Вероятно, женская. Женская, вне всякого сомнения. Не знаю, был ли я удивлен или шокирован, обрадован или растроган, ранен или убит наповал, во всяком случае, я ощущал себя обманутым и застигнутым врасплох и наслаждался этим. Я видел в этом своего рода противоположность насилию. Я больше не чувствовал себя ни убийцей, ни жертвой и, конечно, сразу понял, кому этим обязан.

Одна и та же буква повторялась два раза, на пятом и седьмом месте.
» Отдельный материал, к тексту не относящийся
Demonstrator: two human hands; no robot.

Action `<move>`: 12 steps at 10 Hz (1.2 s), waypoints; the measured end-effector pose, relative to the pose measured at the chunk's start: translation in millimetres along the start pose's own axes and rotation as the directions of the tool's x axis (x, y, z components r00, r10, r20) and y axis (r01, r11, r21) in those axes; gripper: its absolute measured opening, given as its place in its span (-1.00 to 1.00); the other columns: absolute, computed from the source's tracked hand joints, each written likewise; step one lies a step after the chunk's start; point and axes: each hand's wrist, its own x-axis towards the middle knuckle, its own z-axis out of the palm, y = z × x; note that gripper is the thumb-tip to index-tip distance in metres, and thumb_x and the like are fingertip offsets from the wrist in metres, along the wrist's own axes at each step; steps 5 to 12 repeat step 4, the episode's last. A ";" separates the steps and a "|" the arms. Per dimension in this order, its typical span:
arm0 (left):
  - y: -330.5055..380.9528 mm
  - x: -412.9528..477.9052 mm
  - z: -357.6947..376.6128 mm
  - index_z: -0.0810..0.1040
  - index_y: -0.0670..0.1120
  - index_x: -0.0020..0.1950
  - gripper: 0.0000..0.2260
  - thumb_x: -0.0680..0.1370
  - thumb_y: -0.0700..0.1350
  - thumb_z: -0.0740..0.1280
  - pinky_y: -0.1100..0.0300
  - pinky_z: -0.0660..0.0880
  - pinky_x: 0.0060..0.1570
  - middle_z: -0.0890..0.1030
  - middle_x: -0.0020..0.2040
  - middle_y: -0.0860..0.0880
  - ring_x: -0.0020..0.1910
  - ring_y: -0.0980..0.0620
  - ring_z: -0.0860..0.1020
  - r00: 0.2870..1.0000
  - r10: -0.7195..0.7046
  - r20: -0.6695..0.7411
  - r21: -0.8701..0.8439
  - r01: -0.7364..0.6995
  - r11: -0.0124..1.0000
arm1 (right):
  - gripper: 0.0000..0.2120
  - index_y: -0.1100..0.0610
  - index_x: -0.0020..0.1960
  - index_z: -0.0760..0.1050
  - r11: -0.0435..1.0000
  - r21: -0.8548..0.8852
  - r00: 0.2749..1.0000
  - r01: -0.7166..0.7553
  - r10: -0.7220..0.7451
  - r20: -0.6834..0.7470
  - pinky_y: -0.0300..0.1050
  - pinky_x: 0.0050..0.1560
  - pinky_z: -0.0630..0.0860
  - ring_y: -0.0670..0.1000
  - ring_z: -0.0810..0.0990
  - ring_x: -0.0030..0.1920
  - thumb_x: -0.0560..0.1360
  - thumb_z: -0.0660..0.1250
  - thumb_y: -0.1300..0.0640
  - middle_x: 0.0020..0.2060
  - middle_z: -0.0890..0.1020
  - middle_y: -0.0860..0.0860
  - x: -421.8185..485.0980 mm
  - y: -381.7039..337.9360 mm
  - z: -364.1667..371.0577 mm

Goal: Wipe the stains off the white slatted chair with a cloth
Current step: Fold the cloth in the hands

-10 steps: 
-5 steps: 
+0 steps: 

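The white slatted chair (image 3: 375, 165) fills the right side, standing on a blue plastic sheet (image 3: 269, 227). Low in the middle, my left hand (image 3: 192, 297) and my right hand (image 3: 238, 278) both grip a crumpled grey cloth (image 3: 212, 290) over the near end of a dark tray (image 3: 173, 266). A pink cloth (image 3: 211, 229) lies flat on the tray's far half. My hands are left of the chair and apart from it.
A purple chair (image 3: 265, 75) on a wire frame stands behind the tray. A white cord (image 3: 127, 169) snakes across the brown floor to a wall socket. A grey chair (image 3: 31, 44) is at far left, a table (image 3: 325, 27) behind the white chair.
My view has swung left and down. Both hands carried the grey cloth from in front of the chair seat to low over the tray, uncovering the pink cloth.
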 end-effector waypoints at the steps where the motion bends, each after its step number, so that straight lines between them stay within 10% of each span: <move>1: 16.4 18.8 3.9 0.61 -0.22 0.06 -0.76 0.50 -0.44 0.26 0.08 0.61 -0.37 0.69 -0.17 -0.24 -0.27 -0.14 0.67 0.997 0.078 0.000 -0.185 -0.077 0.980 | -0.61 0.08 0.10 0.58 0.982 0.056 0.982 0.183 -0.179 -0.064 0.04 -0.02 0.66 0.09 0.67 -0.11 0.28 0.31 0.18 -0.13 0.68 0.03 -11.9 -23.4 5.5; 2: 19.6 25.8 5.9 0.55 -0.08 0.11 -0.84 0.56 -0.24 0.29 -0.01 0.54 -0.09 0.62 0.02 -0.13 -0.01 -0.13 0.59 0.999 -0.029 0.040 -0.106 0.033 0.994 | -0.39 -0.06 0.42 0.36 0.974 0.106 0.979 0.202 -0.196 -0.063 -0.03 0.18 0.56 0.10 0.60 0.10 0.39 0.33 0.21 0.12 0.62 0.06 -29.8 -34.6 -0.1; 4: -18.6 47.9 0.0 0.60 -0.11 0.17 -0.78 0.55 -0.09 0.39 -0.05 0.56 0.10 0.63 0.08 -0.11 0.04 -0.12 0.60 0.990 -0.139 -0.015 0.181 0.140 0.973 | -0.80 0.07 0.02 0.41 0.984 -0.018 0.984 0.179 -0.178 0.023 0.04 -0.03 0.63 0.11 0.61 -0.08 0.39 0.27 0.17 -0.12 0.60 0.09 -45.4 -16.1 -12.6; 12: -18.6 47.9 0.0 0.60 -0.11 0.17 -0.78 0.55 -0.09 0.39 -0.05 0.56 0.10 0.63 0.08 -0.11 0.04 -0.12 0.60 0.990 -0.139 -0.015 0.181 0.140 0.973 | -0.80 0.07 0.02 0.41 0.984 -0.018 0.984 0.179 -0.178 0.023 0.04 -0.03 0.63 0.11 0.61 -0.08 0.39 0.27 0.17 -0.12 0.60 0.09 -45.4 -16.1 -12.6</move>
Это была «И». Она придавала слову глубину. Первые три были сочными и яркими. Середина — филигранной, нежной и немного размытой, как лепестки лилии. Конец выдержан в сочных и теплых тонах. Из букв, составляющих это послание, можно было сложить много разных других слов: например, «зал», «бра», «я», «раз» или «лира», но только не «нет».

Утром охранник обнаружил меня склонившимся над столом. Тронув за плечо, он вернул меня к действительности. Подняв голову, я почувствовал, что к моему лбу пристала та самая салфетка. Осторожно отлепив, я развернул ее на столе. Мне надо было готовиться к допросу. По шее текли холодные струйки пота.

— Как я выгляжу? — спросил я охранника.

Но тот не слышал меня, стараясь разобрать буквы. «Бра-зи-ли-я», — наконец прочитал он.

12 глава

Хелену Зеленич, мою чемпионку по прыжкам в воду, следователя, я видел всего пару секунд. Черный пуловер оттенял ее рыжие волосы. Ямочки на щеках прорисовывались как никогда отчетливо. Она не поднялась из-за стола, чтобы пожелать мне доброго утра. Хелена улыбнулась и с торжествующим видом развела руки в стороны, словно хотела изобразить самолет или передвинуть какой-то невидимый предмет, чтобы освободить место, или очерчивала пространство, готовясь к панорамной съемке.

Я отвел от нее взгляд и осмотрел комнату. Я сделал это. Рискнул, о чем сразу пожалел.

На светло-сером диване меня ждала гостья. Она скрестила ноги и завела одну за другую, так что сквозь кожу сапог от модного дизайнера обозначились большие пальцы ног. Только одна она могла так сидеть. Я хотел вернуться в камеру. Делия. Ни радости, ни грез — ничего не осталось. Дешевая мелодрама закончилась. Делия.

— Ян, Ян! — неотрепетированные возгласы отчаяния. — Алекс рассказала мне по телефону, что пишут о тебе в газетах. Мы сразу же приехали.

Мы? Да, мы. Она и ее разлука со мной. Теперь они вместе. Они остались мне верны в своей измене. Ее голос звучал ниже, грубее, чем раньше. Новый акцент смешил меня. Разговорный вариант литературного французского языка. Вероятно, во Франции это пропуск на литературный олимп. Она уже там, наверху. Дышит горным воздухом. Выглядит как парижанка с рекламного щита «Виши» или «Ланком». И какого щита! Десятки квадратных метров, которыми можно заслонить Триумфальную арку.